Re: Opinion on coding style.
- From: "Doug Harrison [MVP]" <dsh@xxxxxxxx>
- Date: Wed, 19 Dec 2007 21:31:05 -0600
On Wed, 19 Dec 2007 17:01:29 -0800, "Leo V"
<LeoV@xxxxxxxxxxxxxxxxxxxxxxxxx> wrote:
Where I work, I'm finding more code like the following:
assume:
void foo2(LPCTSTR pszVal, int iVal);
void foo()
{
CString str(_T("Some Text"));
DWORD dwVal = 40;
foo2(LPCTSTR(str), int(dwVal)); // I prefer the cast syntax:
foo2((LPCTSTR)str, (int)dwVal);
}
I don't like the way they are casting to LPCTSTR and int. Although, it does
appear to work. But the syntax is implying that you are constructing a
temporary instance of an object. Since LPCTSTR and int are not classes, I
think that coding style is misleading.
In my opinion, if you are doing a cast, then code it as a cast, not as a
copy constructor that doesn't exist.
Before I start coming down on some of the developers where I work, I thought
that I'd first get some of your thoughts.

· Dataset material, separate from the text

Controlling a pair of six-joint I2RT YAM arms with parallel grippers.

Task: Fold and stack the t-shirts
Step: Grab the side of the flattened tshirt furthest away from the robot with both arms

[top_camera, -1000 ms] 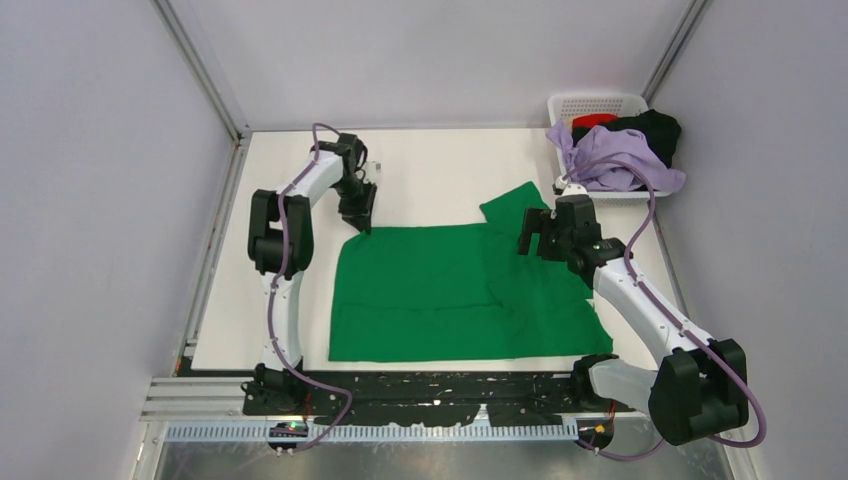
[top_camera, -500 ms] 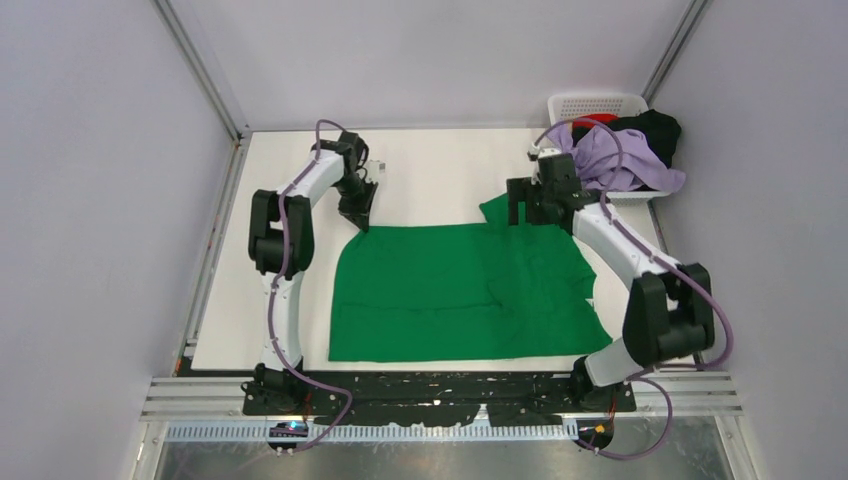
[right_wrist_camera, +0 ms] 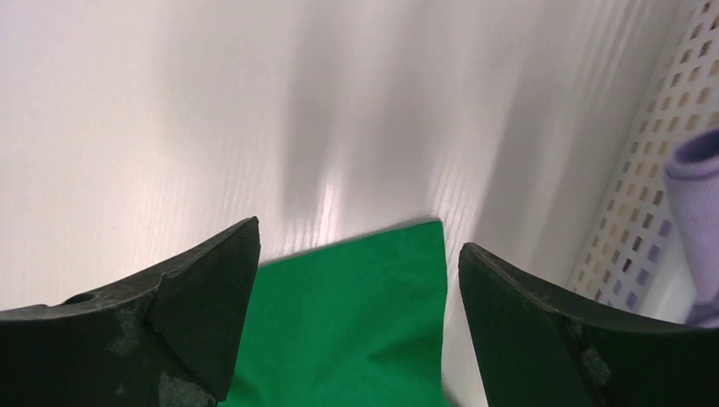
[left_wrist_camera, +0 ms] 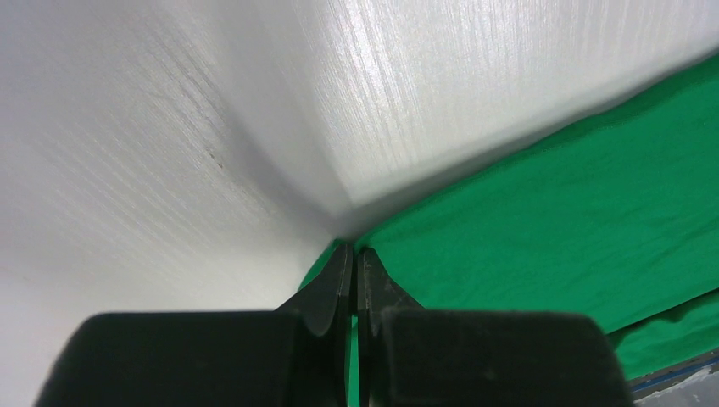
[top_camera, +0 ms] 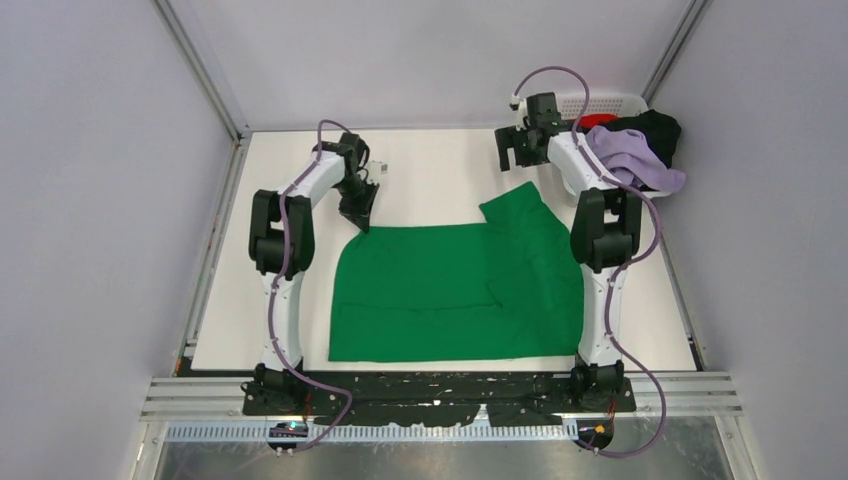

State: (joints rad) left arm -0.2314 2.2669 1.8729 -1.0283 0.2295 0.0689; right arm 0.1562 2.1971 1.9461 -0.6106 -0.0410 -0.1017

The two forms are equivalent, so it's a matter of style; of course, the
old-style cast is more flexible, as it works for types consisting of more
than one word. There are two things I'm curious about:
1. Why in the world are they performing unnecessary casts?
2. Do they using new-style casts (i.e. static_cast and friends) when
casting is actually appropriate?
--
Doug Harrison
Visual C++ MVP
.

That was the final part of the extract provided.